Exercise goal =>
Copy each line below word for word and drop every image.

• • • •

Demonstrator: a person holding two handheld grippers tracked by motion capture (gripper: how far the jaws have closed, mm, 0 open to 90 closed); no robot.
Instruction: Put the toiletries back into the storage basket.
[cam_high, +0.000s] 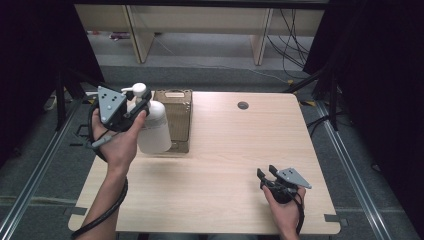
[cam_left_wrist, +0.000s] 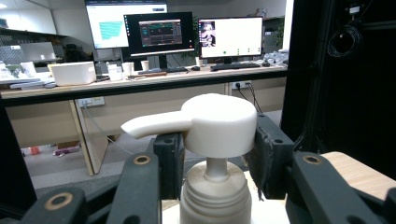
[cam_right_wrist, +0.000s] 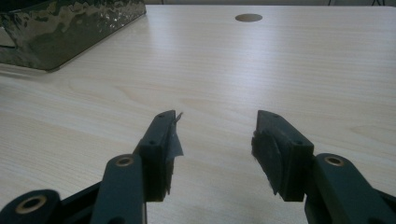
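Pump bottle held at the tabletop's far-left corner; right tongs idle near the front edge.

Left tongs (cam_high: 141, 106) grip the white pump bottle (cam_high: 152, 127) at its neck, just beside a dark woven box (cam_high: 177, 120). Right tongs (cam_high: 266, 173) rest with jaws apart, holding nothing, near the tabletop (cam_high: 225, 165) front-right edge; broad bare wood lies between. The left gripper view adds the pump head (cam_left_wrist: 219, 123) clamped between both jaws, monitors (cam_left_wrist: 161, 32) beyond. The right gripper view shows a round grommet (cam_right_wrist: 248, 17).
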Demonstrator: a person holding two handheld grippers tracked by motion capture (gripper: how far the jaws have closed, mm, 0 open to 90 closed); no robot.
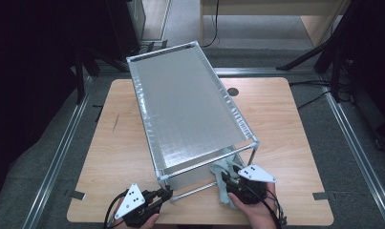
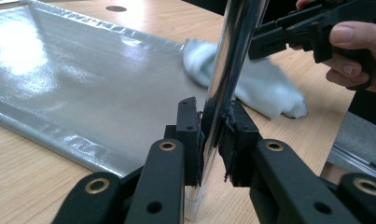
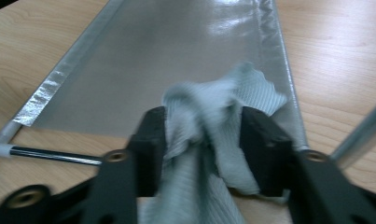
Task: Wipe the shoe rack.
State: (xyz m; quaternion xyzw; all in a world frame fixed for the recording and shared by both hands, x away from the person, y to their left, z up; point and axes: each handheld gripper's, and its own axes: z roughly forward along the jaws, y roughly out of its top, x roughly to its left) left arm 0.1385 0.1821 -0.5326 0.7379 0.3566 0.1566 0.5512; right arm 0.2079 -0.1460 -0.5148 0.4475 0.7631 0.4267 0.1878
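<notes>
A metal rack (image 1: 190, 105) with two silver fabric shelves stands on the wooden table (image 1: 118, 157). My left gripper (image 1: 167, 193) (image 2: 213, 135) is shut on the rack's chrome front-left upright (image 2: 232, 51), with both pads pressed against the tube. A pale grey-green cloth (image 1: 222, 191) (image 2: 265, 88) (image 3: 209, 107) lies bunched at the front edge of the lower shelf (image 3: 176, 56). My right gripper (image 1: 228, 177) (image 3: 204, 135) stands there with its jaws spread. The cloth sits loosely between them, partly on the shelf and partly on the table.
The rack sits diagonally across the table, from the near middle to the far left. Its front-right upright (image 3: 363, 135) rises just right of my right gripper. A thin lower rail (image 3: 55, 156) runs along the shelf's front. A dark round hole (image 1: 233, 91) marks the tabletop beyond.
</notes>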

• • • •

Output of the task =>
Demonstrator: a person holding two handheld grippers tracked by motion capture (gripper: how far the jaws have closed, mm, 0 open to 90 closed); no robot.
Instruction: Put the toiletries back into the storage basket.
[cam_high, +0.000s] 
[cam_left_wrist, +0.000s] 
[cam_right_wrist, +0.000s] 
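Pump bottle held at the tabletop's far-left corner; right tongs idle near the front edge.

Left tongs (cam_high: 141, 106) grip the white pump bottle (cam_high: 152, 127) at its neck, just beside a dark woven box (cam_high: 177, 120). Right tongs (cam_high: 266, 173) rest with jaws apart, holding nothing, near the tabletop (cam_high: 225, 165) front-right edge; broad bare wood lies between. The left gripper view adds the pump head (cam_left_wrist: 219, 123) clamped between both jaws, monitors (cam_left_wrist: 161, 32) beyond. The right gripper view shows a round grommet (cam_right_wrist: 248, 17).
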Demonstrator: a person holding two handheld grippers tracked by motion capture (gripper: how far the jaws have closed, mm, 0 open to 90 closed); no robot.
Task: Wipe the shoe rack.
State: (xyz m; quaternion xyzw; all in a world frame fixed for the recording and shared by both hands, x away from the person, y to their left, z up; point and axes: each handheld gripper's, and its own axes: z roughly forward along the jaws, y roughly out of its top, x roughly to its left) left arm 0.1385 0.1821 -0.5326 0.7379 0.3566 0.1566 0.5512; right arm 0.2079 -0.1460 -0.5148 0.4475 0.7631 0.4267 0.1878
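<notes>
A metal rack (image 1: 190, 105) with two silver fabric shelves stands on the wooden table (image 1: 118, 157). My left gripper (image 1: 167, 193) (image 2: 213, 135) is shut on the rack's chrome front-left upright (image 2: 232, 51), with both pads pressed against the tube. A pale grey-green cloth (image 1: 222, 191) (image 2: 265, 88) (image 3: 209, 107) lies bunched at the front edge of the lower shelf (image 3: 176, 56). My right gripper (image 1: 228, 177) (image 3: 204, 135) stands there with its jaws spread. The cloth sits loosely between them, partly on the shelf and partly on the table.
The rack sits diagonally across the table, from the near middle to the far left. Its front-right upright (image 3: 363, 135) rises just right of my right gripper. A thin lower rail (image 3: 55, 156) runs along the shelf's front. A dark round hole (image 1: 233, 91) marks the tabletop beyond.
</notes>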

This finishes the exercise.